Elective or delayed amputations amount to about 15 percent of all combat-related amputations, according to a Military Medicine article published in 2011. Surgeries are performed at Walter Reed Army Medical Center near Washington, D.C.; Brooke Army Medical Center in San Antonio; Naval Medical Center San Diego and Bethesda Naval Medical Center in Maryland.
Wounded warriors who face this decision must weigh several important factors, said Dr. (Maj.) James Bales, an orthopedic surgeon with the 81st Medical Group at Keesler Air Force Base, Miss. As head coach of the Air Force Warrior Games team, Bales talks with many Airmen and Air Force veterans who have to decide about elective amputation. When counseling them, Bales wants the wounded warriors to consider whether the benefits of amputation would outweigh the risks.
The main factors he recommends they consider are: the functionality of the limb, whether the muscles or nerves still function, how bad the limb was damaged and the location of the injury. Recovery and rehabilitation tend to be easier for lower limbs than for the hands and arms, and aren’t as susceptible to swelling, he said.
“We’ve made such huge strides in below-knee amputations, with some great prosthetics available today, that these people can pretty readily return to relatively completely normal lives,” Bales said. “For the upper extremities, the hand is hugely more needed than the foot, so to press forward with hand or arm amputation is a lot bigger deal because of what you need them for — activities with daily living. When we talk about the upper extremities, we want to see if we can save the thumb and one finger to have a pincher group, so he can pin something down with the forearm.
“The main thing is we want to focus on 98 percent of the things they can do, rather than the 2 percent they cannot.”
A tattoo Crane got above the scar on his right arm near the one-year anniversary of the shooting shows his commitment to the things he can still do, even after his delayed amputation. The tattoo illustrates the words of a Bible verse, “Faith and trust in what we cannot see.”
Now that the hand that was no longer serving him as intended was removed, Crane is learning to shoot and throw a football with his left hand. He received his prosthetic hand just a few weeks after his June 20 amputation, and now even has hopes of returning to his active-duty career, though he was medically retired in February.
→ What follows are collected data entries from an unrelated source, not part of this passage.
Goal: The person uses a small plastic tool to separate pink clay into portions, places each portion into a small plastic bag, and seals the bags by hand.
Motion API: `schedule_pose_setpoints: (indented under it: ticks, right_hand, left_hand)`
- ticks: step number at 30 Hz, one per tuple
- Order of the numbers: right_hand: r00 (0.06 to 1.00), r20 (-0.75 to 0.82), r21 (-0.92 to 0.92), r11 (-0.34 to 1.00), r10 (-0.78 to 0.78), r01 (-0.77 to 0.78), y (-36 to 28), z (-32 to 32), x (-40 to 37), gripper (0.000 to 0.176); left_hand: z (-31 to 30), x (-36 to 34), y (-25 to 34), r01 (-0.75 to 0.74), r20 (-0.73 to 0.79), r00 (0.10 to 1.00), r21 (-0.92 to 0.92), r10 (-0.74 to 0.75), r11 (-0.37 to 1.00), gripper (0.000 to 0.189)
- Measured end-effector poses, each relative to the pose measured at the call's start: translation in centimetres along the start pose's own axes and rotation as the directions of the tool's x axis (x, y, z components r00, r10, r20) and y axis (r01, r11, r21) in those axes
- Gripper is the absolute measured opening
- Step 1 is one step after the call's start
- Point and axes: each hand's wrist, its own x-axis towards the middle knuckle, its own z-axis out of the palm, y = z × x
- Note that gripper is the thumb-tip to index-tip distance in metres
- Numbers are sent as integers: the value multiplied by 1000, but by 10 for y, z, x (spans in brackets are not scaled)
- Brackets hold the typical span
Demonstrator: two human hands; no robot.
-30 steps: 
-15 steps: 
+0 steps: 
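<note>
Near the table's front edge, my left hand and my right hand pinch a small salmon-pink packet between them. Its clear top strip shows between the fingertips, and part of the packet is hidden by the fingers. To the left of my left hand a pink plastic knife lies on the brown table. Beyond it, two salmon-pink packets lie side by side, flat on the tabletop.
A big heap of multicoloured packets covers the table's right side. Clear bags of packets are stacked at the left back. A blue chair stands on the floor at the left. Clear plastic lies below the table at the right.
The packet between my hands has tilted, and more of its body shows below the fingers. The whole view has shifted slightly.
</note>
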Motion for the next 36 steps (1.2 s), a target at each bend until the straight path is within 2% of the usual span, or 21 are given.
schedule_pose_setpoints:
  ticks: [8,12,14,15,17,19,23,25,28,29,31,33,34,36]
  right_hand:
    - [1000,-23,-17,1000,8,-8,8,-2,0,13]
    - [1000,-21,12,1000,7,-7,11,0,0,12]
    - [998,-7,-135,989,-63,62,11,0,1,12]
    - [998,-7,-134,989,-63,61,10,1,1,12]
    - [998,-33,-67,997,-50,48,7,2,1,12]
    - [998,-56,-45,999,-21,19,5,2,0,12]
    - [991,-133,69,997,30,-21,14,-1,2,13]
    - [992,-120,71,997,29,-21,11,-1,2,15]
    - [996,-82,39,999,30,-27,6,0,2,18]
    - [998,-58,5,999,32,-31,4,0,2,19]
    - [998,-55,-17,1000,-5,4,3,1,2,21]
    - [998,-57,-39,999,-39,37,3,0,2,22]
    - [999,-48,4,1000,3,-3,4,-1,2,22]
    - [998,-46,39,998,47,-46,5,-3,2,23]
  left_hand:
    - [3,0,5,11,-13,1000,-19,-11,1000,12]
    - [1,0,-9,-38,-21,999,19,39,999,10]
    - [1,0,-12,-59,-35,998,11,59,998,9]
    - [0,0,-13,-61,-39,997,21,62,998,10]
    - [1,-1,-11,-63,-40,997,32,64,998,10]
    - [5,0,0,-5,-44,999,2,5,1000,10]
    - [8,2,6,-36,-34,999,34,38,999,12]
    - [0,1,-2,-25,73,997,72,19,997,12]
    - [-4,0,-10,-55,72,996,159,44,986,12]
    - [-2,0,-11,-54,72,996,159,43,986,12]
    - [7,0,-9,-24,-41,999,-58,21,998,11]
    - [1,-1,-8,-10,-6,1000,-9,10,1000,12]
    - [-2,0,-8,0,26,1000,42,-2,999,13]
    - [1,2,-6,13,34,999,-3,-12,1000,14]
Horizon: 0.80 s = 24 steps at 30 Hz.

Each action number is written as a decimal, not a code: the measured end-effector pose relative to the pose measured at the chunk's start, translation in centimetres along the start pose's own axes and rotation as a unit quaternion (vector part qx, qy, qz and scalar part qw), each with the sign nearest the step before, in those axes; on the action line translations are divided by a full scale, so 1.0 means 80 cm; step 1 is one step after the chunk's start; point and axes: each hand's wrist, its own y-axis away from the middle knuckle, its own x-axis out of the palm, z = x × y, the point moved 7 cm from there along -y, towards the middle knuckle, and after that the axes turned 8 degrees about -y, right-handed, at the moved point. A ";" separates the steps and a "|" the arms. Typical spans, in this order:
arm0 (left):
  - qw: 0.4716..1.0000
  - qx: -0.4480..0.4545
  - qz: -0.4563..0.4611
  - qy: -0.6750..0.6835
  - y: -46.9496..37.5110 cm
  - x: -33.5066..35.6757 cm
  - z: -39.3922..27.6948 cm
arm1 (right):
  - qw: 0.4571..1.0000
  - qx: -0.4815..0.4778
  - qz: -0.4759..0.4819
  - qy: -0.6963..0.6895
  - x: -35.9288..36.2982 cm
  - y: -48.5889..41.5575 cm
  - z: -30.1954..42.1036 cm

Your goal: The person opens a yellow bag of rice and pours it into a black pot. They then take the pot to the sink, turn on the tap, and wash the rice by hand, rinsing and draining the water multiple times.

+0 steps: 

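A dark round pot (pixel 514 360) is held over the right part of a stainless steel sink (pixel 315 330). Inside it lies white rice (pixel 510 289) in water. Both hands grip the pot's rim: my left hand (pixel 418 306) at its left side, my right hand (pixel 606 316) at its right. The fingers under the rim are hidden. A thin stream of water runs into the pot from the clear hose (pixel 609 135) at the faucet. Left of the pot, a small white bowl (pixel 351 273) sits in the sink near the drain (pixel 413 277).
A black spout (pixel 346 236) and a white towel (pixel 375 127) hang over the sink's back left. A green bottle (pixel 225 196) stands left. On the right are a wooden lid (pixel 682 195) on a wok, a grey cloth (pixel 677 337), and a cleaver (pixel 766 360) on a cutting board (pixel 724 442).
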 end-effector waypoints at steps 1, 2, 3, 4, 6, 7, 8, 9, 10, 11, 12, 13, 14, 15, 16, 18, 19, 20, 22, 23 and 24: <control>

“The chances of me coming back into the military now that I’ve had my amputation, I think, have gone up because I will be able to do so much more,” Crane said. “Now that I have the prosthetic, I can grab things with my hand, I can do pushups, and I can still pass the fitness test.
“Now that I’ve gone through my own elective amputation, I am really very happy with it. With the prosthetic, I feel I can do more and more. It just makes me feel like I have two hands again.”